What needs to be done: Produce an exact copy of the data below.

Material provided:
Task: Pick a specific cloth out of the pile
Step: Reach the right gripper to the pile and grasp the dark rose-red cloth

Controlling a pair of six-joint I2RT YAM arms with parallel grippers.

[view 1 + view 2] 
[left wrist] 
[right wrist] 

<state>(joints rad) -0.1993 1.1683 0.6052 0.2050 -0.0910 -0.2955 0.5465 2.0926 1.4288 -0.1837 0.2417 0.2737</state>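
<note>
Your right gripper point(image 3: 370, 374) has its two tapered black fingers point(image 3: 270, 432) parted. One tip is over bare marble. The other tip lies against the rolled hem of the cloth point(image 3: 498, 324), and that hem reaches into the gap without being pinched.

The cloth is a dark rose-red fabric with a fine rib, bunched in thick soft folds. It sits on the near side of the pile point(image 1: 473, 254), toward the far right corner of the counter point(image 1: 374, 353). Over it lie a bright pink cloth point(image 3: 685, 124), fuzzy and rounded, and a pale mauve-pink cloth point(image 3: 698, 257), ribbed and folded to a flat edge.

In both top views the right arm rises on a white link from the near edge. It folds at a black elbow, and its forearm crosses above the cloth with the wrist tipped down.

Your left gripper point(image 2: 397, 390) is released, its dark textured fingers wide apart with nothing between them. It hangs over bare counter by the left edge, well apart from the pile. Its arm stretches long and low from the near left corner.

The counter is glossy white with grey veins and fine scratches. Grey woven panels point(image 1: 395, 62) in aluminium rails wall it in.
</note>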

Exercise output:
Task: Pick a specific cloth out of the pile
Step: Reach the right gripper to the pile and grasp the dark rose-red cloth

Controlling a pair of six-joint I2RT YAM arms with parallel grippers.

[view 1 + view 2] 
[left wrist] 
[right wrist] 

<state>(joints rad) -0.1993 1.1683 0.6052 0.2050 -0.0910 -0.2955 0.5465 2.0926 1.4288 -0.1837 0.2417 0.2737</state>
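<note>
Your right gripper point(image 3: 370, 374) has its two tapered black fingers point(image 3: 270, 432) parted. One tip is over bare marble. The other tip lies against the rolled hem of the cloth point(image 3: 498, 324), and that hem reaches into the gap without being pinched.

The cloth is a dark rose-red fabric with a fine rib, bunched in thick soft folds. It sits on the near side of the pile point(image 1: 473, 254), toward the far right corner of the counter point(image 1: 374, 353). Over it lie a bright pink cloth point(image 3: 685, 124), fuzzy and rounded, and a pale mauve-pink cloth point(image 3: 698, 257), ribbed and folded to a flat edge.

In both top views the right arm rises on a white link from the near edge. It folds at a black elbow, and its forearm crosses above the cloth with the wrist tipped down.

Your left gripper point(image 2: 397, 390) is released, its dark textured fingers wide apart with nothing between them. It hangs over bare counter by the left edge, well apart from the pile. Its arm stretches long and low from the near left corner.

The counter is glossy white with grey veins and fine scratches. Grey woven panels point(image 1: 395, 62) in aluminium rails wall it in.
</note>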

The exercise has no further content.